Insurance companies are least likely to complain about claims that stem from incidents not under the association's control. An example of this would be if a fire were started by a lightning strike—an incident no good property manager or board member could have possibly prevented.
"Carriers are very concerned with multiple water claims, because that could lead to an inherent problem with a building," adds Joel Meskin, Esq., vice president of McGowan & Company, Inc., insurance underwriters in Fairview Park, Ohio. "Water claims tend to be a kiss of death."
"There is no set amount for a premium adjustment after a claim," says Geisenheimer, who has specialized in insuring condos, co-ops, homeowners associations and apartments for 35 years. "And there is no set amount of reduction for a claim-free year. If you have a good track record, your premium was probably 'credited,' which means reduced. Subsequent to several losses or one major loss, you may lose some or all of those credits."
Basically, buildings without numerous claims are a better risk for insurance companies, Geisenheimer explains, and since the company stands a better chance to make money on the risk, they will offer preferred pricing.
Meskin, who has written numerous articles on insurance-related topics, says that it's difficult to say how much premiums go up after one incident, since there are so many variables that come into play in order to answer this question. Especially in the case of bodily injury claims, carriers might look at human factors, like who the property management company is, whether the company has recently changed, or whether a new board has recently taken over.
"Most carriers look at two things: frequency and severity," Meskin explains. "These are the two gauges to the impact. Many carriers will have a threshold at what they will look at in the initial instance and what they will consider to non-renew."

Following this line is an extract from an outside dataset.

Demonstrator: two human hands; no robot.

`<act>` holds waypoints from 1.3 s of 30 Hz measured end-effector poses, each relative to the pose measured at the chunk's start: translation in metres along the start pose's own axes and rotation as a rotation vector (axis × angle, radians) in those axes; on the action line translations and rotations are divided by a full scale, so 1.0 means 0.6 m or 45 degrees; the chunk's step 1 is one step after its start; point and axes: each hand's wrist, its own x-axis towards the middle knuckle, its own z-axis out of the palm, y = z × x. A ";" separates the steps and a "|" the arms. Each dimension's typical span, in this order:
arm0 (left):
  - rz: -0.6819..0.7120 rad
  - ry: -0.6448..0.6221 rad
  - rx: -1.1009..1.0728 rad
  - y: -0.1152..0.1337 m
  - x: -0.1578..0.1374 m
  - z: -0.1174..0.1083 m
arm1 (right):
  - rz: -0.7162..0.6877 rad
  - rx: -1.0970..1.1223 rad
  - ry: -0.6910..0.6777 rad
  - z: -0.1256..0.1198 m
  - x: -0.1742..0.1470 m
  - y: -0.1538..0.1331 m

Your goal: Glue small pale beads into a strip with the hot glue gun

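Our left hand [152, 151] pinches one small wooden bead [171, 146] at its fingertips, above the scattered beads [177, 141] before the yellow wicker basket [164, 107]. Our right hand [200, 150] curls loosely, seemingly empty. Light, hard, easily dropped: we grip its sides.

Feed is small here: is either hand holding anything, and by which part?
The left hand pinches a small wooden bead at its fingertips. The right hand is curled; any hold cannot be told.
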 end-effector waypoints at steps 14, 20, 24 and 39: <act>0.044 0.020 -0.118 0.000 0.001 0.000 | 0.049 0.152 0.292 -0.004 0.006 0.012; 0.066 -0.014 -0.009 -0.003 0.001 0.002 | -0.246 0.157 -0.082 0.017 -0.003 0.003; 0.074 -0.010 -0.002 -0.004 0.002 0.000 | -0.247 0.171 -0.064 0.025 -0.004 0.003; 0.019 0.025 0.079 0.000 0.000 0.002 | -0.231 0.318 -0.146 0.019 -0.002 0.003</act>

Meskin goes on to say that "each carrier has its own philosophy and method of evaluating - some go solely by statistics and do not get into a case-by-case basis, assuming that it is a law of diminishing returns to do so. Others will look at risks on a case-by-case basis and try to underwrite around the claims."
Meskin reminds his readers that they need to remember that the insurance company, like any other company, is in the business of making money. They're driven by statistics, and by actuaries whose job it is to determine what it takes to make a profit.

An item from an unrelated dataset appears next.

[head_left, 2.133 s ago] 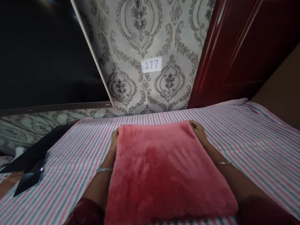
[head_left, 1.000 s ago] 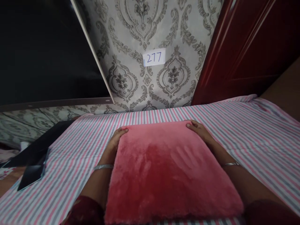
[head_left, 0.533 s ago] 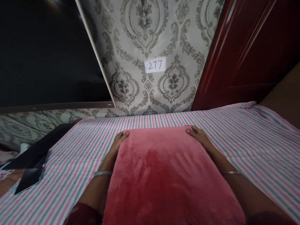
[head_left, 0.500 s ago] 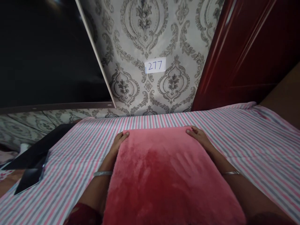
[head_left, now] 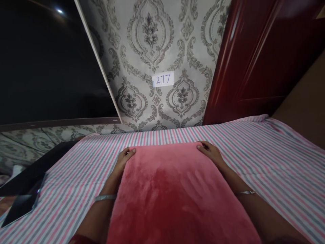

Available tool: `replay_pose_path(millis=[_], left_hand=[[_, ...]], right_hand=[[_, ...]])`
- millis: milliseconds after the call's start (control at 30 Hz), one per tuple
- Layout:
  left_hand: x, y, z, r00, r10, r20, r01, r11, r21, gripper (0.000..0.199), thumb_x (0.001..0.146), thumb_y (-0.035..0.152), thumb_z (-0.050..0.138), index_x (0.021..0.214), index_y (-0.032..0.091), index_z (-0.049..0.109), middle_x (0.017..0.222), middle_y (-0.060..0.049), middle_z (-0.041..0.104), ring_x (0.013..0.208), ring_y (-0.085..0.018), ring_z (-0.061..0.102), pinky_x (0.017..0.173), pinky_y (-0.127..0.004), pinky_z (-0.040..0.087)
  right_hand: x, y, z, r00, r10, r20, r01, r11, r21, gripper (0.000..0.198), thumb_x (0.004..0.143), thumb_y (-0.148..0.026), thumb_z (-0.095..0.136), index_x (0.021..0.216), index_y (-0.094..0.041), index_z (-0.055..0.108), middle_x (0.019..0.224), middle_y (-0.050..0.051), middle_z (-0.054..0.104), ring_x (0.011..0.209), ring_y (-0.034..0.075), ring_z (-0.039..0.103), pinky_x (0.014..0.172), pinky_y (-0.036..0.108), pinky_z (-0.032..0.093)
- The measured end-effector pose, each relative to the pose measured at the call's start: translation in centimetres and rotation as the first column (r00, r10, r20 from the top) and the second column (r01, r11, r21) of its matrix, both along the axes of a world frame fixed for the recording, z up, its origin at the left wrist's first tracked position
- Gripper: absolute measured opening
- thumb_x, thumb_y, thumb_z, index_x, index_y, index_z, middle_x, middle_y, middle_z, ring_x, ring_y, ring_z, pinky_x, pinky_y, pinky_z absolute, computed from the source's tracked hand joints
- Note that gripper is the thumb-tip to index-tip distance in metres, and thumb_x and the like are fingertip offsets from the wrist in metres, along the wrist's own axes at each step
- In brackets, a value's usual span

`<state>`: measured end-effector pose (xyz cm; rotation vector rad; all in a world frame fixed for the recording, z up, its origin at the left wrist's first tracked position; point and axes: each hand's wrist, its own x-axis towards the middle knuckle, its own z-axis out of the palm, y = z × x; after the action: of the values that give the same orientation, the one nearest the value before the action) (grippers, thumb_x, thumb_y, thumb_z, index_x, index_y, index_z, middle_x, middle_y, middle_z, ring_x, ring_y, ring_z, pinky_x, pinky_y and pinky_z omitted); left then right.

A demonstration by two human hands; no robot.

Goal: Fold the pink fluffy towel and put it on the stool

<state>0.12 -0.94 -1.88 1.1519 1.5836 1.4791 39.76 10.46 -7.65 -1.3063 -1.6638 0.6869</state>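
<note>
Cloth: we have the pink plush cloth (head_left: 175, 193) lying flat on the striped bedsheet (head_left: 274, 159), its far edge lower in view than half a second ago.
Left hand: our left hand (head_left: 123, 160) stays at the far left corner, fingers curled over the edge, gripping the cloth.
Right hand: our right hand (head_left: 210, 153) keeps hold of the far right corner likewise.
Wall: the "277" label (head_left: 163, 79) sits lower than before.
Left side: a dark tablet (head_left: 19, 208) lies beside the sheet.

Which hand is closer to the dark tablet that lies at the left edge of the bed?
Left. The left hand rests at the pink fluffy cloth's far left corner, on the dark tablet's side; the right hand is at the far right corner, farther away.
</note>
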Motion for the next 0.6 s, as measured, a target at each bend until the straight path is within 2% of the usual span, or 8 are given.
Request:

"Most people think that carriers make an outrageous amount of money, but they in fact work on very small margins and pay out significant amounts," Meskin explains. "As an underwriter, I must be able to look the insurer in the face and indicate they will make money by writing a risk and by writing it at the recommended price."
The Claims Process
In the event of an incident, the insurance carrier will expect you to report a claim as quickly as reasonably possible if you want to have coverage, says Geisenheimer, whose agency is licensed in over 25 states and has written insurance coverage internationally. After that, the insurance company will determine how the process will be handled—if it should be defended, contested or settled and for how much.
"Most carriers have claims analysts, claims guidelines and lots of experience in knowing the value of damages and how best to resolve it," Meskin reports.
The adjuster will evaluate the claim differently depending on whether the claim is a property or physical damage loss or a liability loss.
Meskin explains that "on the property side, the adjuster will evaluate the loss and determine based on the market value or replacement cost what the damage is to either make the insured whole or to pay the actual cash value of something (which is the replacement cost, less depreciation). On the liability side, it is a function of injuries or damages."
After the claim is evaluated by the carrier's adjuster or analyst, a resolution will be offered to the association. If they reject the resolution, the matter will be handled by way of either dispute resolution or a lawsuit.
As far as compensation and/or damages go on the property side, the insurance company will evaluate the costs of rebuilding or repairing the damage. Some questions they might ask include the following: Do the people living in the building need to be relocated? Will an architect have to draw plans? Is there a need for scaffolding for a high-rise to make the repairs?
When it comes to claims dealing with physical injuries sustained on your HOA's property, "It might be considered more an art than a science," says Geisenheimer. "Consideration is given to pain and suffering and the desire to actually present a reasonably fair settlement to avoid going to court, where most insurance companies do not fare very well."
Is it Ever Better to Settle?
When an incident happens that requires repair or replacement, those who handle the claims on behalf of the building—usually the property manager, if there is one, or someone from the association's directors or board of managers—will evaluate the problem.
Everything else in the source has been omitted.